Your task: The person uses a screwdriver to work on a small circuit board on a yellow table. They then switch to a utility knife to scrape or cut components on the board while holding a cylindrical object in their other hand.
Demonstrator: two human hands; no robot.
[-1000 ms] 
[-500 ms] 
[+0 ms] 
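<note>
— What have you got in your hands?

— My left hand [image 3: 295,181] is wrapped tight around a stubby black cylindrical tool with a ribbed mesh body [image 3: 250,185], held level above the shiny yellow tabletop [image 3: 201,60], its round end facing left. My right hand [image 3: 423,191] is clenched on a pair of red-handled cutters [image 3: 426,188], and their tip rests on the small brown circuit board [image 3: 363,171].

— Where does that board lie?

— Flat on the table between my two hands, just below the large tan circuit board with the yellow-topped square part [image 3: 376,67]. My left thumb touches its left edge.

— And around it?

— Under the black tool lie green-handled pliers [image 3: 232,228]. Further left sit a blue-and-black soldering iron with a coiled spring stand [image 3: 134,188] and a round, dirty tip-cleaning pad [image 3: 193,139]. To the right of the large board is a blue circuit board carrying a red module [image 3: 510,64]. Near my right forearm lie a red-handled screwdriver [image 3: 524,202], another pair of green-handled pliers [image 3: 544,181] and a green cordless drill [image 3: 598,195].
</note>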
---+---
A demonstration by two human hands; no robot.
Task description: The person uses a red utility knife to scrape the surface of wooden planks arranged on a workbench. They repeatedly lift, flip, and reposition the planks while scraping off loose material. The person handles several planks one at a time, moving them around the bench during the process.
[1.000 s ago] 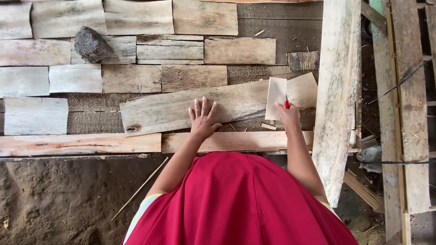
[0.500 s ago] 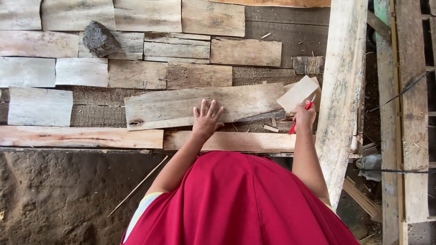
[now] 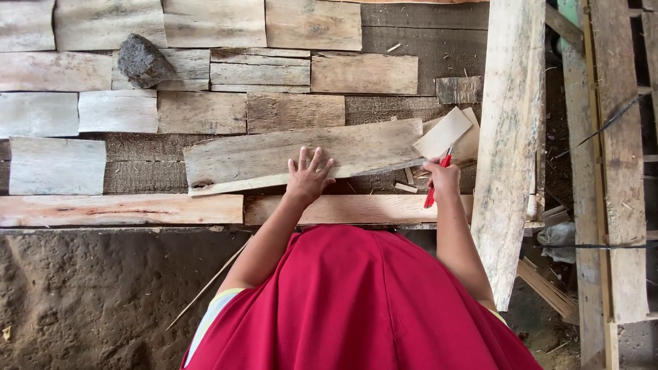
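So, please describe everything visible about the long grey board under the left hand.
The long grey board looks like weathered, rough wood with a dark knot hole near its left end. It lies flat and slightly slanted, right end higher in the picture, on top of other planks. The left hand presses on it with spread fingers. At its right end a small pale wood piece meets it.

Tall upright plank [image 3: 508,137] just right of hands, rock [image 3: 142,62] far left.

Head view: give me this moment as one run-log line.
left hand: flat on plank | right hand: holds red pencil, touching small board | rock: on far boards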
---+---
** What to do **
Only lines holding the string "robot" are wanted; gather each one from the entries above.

** Your response **
Demonstrator: two human hands; no robot.
A demonstration by two human hands; no robot.

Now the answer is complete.